They are tied to business value and provide us with the feedback we need to make decisions about the next steps for our product.
Perhaps more important, Flow metrics are based on data, not forecasting, and have consistently been shown to be more accurate than forecasting techniques.
The key metrics are:
Why it matters: “The single most important factor that affects wait time is capacity utilization.” – Dominica DeGrandis
If the amount of Work in Progress is greater than your team size (taking pairs & mobs into account), then you won’t be able to predict the delivery date of the work. Look for bottlenecks where work is getting stuck, and focus on creating flow there.
How to see it: You can either simply count the items in progress per week, and chart this over time, or use the Cumulative Flow Diagram that is generated automatically by Azure DevOps and Jira.
Some ways to improve: We want our WIP to be just a bit smaller than the team size (including Pairs). If work is queuing in one area, this is a Bottleneck; get the whole team to look at the best way to unblock items in Wait status.
The most effective way to clear excess WIP is move to a pull-based approach, only taking in the top priority stories and working on those till complete, before picking up new items.
This flow-based approach means more work gets completed at a higher quality.
If our stories per sprint are higher than our throughput, this is usually an indicator of high WIP as well. Even with the best of intentions, teams discover new requirements during the sprint, or have unexpected bugs etc. One way to accommodate unforeseen work as a (historically based) percentage at the start of the sprint; the other is to ensure a level of clarity (eg. using BDD) during the refinement ceremony.
Why it matters: Cycle time uses our historic performance to allow us to forecast average delivery dates of stories. It’s more reliable than velocity, as it is objective data based on actual duration that includes the realities of wait times, dependencies, rework etc. that we tend not to include in our forecasts, rather than being based on guesses about the future which are seldom accurate.
How to see it: Azure DevOps and Jira calculate this automatically, you just need to define the parameters.
Some ways to improve: The biggest challenge to Cycle Time is unaccounted waiting time.
Wait time increases wherever we have bottlenecks – a Value Stream Map exercise calculating Value Adding time (item being worked on) vs Wait time (giving you Total Time) will show where your longest area of delays are, i.e. bottlenecks to reduce. Both Jira & Azure DevOps can be queried to show when items are being worked on, and the total time.
Also, If you’re not using ‘Production’ as the end date, you may be hiding other bottlenecks in the overall flow that could be improved.
Why it matters: If the number of stories per sprint is greater than our Throughput, we are creating a bottleneck in the system which will actually slow down our capacity to deliver work, so it decreases productivityinstead of increasing it.
If our sprint stories match our historic Throughput, we should be confident of completing work within the defined time.
How to see it: Throughput is simply an average of the number of items completed in the defined time. If you use Sprints as the defined time, Azure DevOps & Jira should show this automatically.

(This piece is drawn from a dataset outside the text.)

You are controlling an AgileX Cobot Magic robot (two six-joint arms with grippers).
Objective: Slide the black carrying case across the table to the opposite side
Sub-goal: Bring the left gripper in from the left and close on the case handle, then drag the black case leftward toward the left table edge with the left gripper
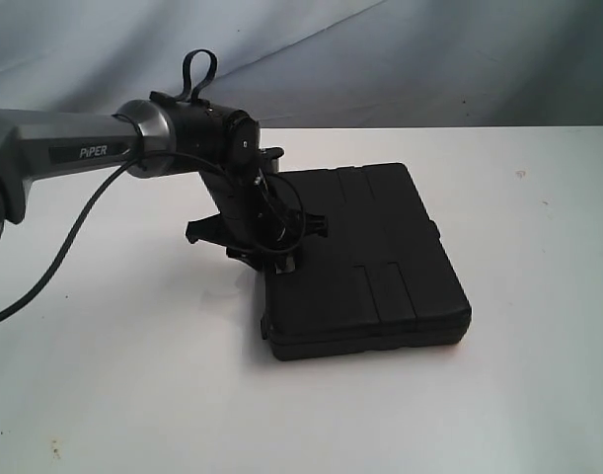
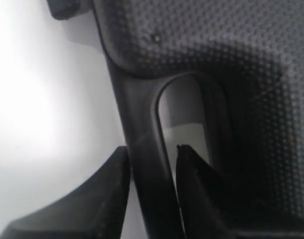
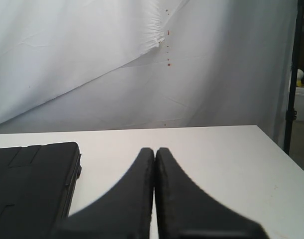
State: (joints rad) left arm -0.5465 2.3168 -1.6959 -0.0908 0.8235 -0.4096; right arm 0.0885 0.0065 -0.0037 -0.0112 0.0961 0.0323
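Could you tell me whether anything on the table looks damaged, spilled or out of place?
Nothing stands out. The case lies flat and closed on the table, its handle bar gripped by the left end effector.

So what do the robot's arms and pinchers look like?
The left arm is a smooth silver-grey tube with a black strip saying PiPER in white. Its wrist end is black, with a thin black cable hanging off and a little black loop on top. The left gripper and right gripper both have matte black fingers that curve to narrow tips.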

For other time periods, you can write a quick query to calculate this using the Sprint definition, and show it in a widget.
Some ways to improve: The fastest and most effective way to improve the Throughput: WIP ratio is to move to a PULL based system: only take on work when the system has capacity, don’t allow queues to build up, get all ‘waiting’ work moving and to complete. This increases predictability and allows us to respond effectively to change. You can also reduce queues by reducing bottlenecks; these two often work hand-in-hand. The most common appraoch is simply to increase capacity – while this can have an overall improvement, it is the least predictable.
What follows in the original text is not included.